* Exercise description *
An exact restatement of the entire listing is needed, excluding all images.

* Supplied material *
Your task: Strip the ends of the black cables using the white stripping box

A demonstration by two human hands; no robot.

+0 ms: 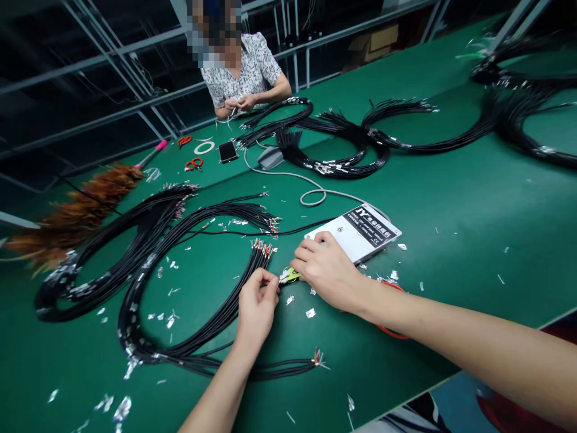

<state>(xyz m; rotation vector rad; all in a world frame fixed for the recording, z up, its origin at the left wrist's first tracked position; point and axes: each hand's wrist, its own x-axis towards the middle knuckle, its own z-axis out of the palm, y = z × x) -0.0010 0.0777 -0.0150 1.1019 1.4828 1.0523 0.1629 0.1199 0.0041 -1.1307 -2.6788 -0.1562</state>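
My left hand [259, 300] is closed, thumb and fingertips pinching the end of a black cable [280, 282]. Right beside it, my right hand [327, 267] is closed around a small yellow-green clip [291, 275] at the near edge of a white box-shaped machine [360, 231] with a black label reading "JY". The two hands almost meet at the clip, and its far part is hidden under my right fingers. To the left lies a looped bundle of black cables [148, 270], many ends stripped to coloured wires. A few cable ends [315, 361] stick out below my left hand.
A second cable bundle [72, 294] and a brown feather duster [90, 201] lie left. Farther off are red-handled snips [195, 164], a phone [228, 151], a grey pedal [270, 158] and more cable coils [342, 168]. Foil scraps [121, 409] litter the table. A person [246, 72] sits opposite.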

* The completed task *
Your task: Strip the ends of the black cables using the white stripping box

A demonstration by two human hands; no robot.

+0 ms: 

<state>(xyz m; rotation vector rad; all in a world frame fixed for the recording, z up, its origin at the left wrist's first tracked position; point and axes: each hand's wrist, its own x-axis towards the middle knuckle, its own z-axis out of the palm, y = z × x) -0.0010 0.0777 -0.0150 1.1019 1.4828 1.0523 0.1629 0.1199 0.0041 -1.1307 -2.6788 -0.1562</state>
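My left hand [259, 300] is closed, thumb and fingertips pinching the end of a black cable [280, 282]. Right beside it, my right hand [327, 267] is closed around a small yellow-green clip [291, 275] at the near edge of a white box-shaped machine [360, 231] with a black label reading "JY". The two hands almost meet at the clip, and its far part is hidden under my right fingers. To the left lies a looped bundle of black cables [148, 270], many ends stripped to coloured wires. A few cable ends [315, 361] stick out below my left hand.
A second cable bundle [72, 294] and a brown feather duster [90, 201] lie left. Farther off are red-handled snips [195, 164], a phone [228, 151], a grey pedal [270, 158] and more cable coils [342, 168]. Foil scraps [121, 409] litter the table. A person [246, 72] sits opposite.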

That completes the answer.